We'll create a new SVM learner object and this time explicitly tell it which classification to do --- that's the default value anyway, but `{mlr3}` wants us to be explicit here for tuning:
```{r svm-learner}
svm_learner <- lrn("classif.svm", predict_type = "prob", type = "C-classification")
```
First up we'll define our search space, meaning the range of parameters we want to test out. Since `kernel` is a categorical parameter (i.e. no numbers, just names of kernels), we'll define the search space for that parameter by just passing the names of the kernels to the `p_fct()` helper function that defines `factor`-parameters in `{mlr3}`.
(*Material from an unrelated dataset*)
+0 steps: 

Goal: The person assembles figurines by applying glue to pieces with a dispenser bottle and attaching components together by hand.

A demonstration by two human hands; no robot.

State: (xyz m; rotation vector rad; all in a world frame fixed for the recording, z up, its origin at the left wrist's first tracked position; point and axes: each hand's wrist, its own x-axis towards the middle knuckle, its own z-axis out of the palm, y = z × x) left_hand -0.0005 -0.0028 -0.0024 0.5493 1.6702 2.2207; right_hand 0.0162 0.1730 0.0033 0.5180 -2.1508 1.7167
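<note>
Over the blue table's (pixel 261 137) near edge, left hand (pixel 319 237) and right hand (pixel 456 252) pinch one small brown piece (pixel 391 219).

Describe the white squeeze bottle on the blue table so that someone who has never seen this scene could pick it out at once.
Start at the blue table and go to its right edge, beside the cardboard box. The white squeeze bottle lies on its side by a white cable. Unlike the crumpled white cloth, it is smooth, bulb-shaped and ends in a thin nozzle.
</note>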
The interesting thing here is that some parameters are only relevant for some kernels, which we can declare via a `depends` argument:
```{r svm-search-space-short}
search_space_svm = ps(
kernel = p_fct(c("linear", "polynomial", "radial", "sigmoid")),
# Degree is onoly relevant if "kernel" is "polynomial"
degree = p_int(lower = 1, upper = 7, depends = kernel == "polynomial")
)
```
We can create an example design grid to inspect our setup and see that `degree` is `NA` for cases where `kernel` is not `"polynomial"`, just as we expected
```{r svm-search-space-inspect}
generate_design_grid(search_space_svm, resolution = 3)
```
## Your Turn!
The above should get you started to...
1. Create a `search_space_svm` like above, tuning...
- `cost` from 0.1 to 1 (hint: `trafo = function(x) 10^x`)
- `kernel`, (like above example)
- `degree`, as above, **only if** `kernel == "polynomial"`
- `gamma`, from e.g. 0.01 to 0.2, **only if** `kernel` is polynomial, radial, sigmoid (hint: you can't use `kernel != "linear"` unfortunately, but `kernel %in% c(...)`) works
2. Use the `auto_tuner` function as previously seen with
- `svm_learner` (see above)
- A resampling strategy (use `"holdout"` if runtime is an issue)
- A measure (e.g. `classif.acc` or `classif.auc`)
- The search space you created in 1.
- A termination criterion (e.g. 40 evaluations)
- Random search as your tuning strategy
3. Train the auto-tuned learner and evaluate on the test set
What parameter settings worked best?